Beniamino Jale touché aux ligaments du genou — 39 jours d'absence
Les mots qu'un kiné prononce lentement. 39 jours, c'est ce que le club annoncera, et quiconque a déjà entendu ce diagnostic sait que le chiffre est le moindre du problème : le genou revient avant le joueur.
Effectif15/03/2027
Des mots à l'entraînement du Labasa sur qui travaille vraiment
Quelqu'un a dit tout haut ce que plusieurs pensaient. Sitiveni Rakai en est au centre, et le groupe va découvrir si le niveau d'exigence monte ou si les deux cessent simplement de se parler.
Il ne s'agissait pas de football, et tous ceux qui ont vu la scène le savent. Deux hommes qui doivent jouer ensemble samedi se sont dit cette semaine au Labasa des choses qui prendront plus d'une semaine à effacer.
« Je suis reconnaissant pour les matchs, mais je ne suis pas devenu footballeur pour être la pièce de rechange de quelqu'un. » Il veut être à Labasa, et 0 apparitions en 9 matchs disent qu'il a mérité qu'on l'écoute.
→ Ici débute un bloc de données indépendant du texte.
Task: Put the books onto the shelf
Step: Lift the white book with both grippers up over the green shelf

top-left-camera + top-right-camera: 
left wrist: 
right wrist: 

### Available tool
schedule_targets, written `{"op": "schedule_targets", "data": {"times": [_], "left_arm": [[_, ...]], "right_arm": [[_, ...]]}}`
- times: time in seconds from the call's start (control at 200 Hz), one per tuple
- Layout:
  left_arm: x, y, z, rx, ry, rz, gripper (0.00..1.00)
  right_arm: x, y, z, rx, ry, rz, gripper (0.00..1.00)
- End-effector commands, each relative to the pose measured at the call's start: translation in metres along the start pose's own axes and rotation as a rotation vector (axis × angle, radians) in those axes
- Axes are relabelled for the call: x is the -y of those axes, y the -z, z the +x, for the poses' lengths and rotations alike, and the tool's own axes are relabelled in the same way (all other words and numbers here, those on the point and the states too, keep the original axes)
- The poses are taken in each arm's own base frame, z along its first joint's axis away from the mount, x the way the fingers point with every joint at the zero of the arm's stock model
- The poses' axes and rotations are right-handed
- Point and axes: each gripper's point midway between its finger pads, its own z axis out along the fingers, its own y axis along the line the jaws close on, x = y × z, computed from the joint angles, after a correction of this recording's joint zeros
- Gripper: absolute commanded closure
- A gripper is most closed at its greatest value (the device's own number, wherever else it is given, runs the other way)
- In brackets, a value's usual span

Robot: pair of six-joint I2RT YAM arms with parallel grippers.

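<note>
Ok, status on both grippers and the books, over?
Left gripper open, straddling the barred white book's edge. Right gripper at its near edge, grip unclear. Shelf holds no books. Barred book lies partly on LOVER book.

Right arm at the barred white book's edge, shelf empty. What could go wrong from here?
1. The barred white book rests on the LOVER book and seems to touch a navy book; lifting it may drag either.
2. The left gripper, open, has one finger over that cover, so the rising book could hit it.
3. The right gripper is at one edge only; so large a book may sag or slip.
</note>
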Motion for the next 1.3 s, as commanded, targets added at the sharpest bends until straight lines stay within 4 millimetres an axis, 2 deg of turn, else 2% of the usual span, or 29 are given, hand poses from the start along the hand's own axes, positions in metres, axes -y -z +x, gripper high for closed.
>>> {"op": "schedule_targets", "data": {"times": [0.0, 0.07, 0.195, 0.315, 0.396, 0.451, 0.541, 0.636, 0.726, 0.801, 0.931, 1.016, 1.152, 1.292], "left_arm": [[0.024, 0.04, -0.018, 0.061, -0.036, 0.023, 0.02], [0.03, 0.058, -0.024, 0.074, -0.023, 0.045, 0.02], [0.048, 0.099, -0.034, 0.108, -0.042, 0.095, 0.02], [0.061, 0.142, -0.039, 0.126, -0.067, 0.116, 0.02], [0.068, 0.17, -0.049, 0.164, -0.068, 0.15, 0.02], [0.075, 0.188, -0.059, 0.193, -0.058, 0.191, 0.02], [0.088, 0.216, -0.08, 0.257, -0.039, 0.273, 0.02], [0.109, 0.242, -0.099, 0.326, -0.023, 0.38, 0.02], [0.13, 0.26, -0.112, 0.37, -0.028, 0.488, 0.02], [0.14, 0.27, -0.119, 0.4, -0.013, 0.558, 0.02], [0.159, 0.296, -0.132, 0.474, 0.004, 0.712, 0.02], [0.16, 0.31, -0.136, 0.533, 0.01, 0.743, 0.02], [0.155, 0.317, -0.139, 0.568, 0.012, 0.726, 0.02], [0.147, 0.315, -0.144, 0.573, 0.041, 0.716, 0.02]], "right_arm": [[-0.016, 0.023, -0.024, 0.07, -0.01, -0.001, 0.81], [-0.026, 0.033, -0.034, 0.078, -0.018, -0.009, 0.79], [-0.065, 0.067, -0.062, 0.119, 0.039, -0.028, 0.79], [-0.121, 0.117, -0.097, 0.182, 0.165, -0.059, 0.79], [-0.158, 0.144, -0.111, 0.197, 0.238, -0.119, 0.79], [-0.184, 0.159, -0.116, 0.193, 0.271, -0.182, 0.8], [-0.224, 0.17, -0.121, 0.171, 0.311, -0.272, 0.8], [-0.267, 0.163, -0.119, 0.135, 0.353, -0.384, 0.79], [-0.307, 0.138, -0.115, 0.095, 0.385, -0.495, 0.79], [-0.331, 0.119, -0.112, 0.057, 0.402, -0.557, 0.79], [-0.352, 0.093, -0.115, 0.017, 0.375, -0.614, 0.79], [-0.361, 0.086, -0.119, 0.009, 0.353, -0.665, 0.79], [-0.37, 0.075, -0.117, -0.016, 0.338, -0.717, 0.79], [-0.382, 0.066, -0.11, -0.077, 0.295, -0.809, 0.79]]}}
Beniamino Jale touché aux ligaments du genou — 67 jours d'absence
Les mots qu'un kiné prononce lentement. 67 jours, c'est ce que le club annoncera, et quiconque a déjà entendu ce diagnostic sait que le chiffre est le moindre du problème : le genou revient avant le joueur.
On demande si souvent aux footballeurs quel était le club de leur enfance que plus personne n'écoute la réponse. Mirshod Suyunov vient de signer au Labasa, et pour une fois la réponse comptait.
Il ne s'agissait pas de football, et tous ceux qui ont vu la scène le savent. Deux hommes qui doivent jouer ensemble samedi se sont dit cette semaine au Labasa des choses qui prendront plus d'une semaine à effacer.
« Je suis reconnaissant pour les matchs, mais je ne suis pas devenu footballeur pour être la pièce de rechange de quelqu'un. » Il veut être à Labasa, et 0 apparitions en 5 matchs disent qu'il a mérité qu'on l'écoute.
Dragos Cicaldau arrive à 35 ans sans plus rien à prouver et beaucoup à transmettre. Les jambes sont la monnaie des jeunes ; savoir où se placer ne vieillit jamais.